(What is expected):
Where does the string "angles" appear in the material? Copy each line that holds it.

________________________

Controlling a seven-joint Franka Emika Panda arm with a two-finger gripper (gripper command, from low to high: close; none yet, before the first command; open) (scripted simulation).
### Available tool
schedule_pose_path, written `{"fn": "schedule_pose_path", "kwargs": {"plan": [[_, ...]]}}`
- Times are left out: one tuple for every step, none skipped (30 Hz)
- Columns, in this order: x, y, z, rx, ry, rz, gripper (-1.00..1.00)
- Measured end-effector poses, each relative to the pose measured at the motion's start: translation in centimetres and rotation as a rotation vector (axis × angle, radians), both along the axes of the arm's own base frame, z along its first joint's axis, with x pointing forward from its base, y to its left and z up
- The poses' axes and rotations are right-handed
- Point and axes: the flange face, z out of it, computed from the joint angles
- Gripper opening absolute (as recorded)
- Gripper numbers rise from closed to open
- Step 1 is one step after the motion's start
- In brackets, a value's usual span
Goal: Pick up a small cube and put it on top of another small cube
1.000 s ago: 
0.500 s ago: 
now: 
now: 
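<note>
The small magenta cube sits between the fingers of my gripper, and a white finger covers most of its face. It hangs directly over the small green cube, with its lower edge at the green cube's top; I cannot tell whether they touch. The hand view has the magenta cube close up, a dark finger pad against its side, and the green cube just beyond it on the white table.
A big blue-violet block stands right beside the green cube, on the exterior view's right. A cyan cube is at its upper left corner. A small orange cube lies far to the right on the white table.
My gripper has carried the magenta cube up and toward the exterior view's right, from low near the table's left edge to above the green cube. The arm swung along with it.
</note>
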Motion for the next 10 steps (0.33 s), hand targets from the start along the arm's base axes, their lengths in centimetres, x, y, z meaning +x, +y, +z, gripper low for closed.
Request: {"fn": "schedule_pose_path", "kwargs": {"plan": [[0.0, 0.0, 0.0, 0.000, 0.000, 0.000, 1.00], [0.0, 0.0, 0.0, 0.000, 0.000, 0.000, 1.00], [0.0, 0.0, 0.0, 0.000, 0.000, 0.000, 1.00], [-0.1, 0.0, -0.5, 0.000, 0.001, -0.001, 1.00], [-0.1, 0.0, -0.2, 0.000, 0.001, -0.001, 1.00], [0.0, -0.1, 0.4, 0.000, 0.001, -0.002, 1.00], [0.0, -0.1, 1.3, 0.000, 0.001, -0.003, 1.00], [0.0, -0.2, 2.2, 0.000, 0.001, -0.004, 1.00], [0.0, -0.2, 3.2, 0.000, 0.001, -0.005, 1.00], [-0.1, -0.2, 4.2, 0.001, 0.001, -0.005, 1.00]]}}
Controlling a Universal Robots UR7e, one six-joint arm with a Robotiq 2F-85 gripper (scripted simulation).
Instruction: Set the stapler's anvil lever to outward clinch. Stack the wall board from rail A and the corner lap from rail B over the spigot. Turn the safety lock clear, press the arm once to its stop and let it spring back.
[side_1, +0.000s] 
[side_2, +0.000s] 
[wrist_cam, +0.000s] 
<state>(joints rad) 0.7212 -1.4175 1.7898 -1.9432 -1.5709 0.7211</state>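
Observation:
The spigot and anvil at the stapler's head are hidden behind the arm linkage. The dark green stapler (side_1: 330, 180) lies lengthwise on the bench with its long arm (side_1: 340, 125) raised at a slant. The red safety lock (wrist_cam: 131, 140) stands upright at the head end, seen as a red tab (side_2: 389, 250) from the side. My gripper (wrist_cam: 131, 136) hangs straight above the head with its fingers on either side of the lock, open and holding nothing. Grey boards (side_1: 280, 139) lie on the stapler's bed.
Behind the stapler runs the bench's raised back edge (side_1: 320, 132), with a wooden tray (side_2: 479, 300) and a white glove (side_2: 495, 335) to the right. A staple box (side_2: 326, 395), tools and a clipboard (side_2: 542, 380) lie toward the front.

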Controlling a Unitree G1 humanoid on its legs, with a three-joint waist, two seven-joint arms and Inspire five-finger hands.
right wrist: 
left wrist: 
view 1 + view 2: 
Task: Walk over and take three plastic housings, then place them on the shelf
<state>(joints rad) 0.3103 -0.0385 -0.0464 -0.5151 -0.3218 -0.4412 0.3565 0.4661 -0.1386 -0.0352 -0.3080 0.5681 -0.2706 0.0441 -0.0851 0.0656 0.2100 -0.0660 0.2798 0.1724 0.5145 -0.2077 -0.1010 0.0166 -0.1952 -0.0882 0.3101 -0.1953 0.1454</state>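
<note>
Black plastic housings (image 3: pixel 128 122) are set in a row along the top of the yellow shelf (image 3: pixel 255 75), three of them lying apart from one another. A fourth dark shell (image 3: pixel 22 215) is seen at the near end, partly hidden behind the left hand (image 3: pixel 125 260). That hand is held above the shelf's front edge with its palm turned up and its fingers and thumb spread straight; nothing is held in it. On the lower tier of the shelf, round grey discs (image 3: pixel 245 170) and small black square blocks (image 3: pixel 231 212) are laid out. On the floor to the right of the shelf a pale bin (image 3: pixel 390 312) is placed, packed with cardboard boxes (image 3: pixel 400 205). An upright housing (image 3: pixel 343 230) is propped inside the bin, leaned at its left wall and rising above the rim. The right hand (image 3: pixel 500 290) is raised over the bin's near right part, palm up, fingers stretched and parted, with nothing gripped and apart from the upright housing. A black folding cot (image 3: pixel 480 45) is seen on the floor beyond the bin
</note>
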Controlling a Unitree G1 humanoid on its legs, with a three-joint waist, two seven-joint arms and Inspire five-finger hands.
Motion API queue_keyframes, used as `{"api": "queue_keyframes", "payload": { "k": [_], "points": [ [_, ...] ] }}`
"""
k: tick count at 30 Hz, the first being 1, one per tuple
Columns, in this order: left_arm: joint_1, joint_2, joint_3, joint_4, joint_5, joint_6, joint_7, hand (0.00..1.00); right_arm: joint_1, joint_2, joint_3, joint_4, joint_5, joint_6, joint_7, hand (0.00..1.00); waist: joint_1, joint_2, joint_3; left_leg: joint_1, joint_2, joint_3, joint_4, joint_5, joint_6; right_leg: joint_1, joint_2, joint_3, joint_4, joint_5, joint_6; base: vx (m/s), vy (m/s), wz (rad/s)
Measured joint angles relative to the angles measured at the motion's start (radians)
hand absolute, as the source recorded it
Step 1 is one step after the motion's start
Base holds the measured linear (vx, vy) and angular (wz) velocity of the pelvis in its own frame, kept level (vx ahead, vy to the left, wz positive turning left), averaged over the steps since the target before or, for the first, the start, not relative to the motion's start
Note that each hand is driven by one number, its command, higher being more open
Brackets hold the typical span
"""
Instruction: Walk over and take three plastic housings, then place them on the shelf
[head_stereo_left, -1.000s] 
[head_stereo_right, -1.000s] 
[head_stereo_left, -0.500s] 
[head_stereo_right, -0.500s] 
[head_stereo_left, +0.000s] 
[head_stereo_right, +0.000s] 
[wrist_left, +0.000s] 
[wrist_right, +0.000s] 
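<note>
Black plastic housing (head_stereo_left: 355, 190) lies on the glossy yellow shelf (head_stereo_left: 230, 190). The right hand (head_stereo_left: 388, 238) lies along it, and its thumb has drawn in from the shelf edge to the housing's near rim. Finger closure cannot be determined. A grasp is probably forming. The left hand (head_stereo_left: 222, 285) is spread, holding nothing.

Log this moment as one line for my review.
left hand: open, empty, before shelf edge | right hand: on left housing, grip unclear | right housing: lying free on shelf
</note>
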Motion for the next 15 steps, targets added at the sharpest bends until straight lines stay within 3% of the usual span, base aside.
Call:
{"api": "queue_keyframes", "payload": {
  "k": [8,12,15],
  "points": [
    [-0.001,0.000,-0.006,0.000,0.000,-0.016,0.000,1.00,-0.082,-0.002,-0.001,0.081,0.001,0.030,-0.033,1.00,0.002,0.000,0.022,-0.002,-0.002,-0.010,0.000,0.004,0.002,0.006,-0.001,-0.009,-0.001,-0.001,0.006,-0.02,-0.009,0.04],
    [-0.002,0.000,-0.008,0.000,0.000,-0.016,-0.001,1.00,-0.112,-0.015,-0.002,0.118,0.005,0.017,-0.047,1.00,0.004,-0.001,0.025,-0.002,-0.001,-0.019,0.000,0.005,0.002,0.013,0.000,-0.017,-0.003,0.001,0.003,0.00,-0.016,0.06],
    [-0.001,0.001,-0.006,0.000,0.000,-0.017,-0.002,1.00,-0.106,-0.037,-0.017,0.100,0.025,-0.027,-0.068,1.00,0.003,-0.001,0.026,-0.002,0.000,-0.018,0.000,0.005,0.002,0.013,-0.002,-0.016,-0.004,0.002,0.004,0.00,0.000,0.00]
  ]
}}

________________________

(The answer):
- Point and axes: the flange face, z out of it, computed from the joint angles
Measured joint angles relative to the angles measured at the motion's start (radians)

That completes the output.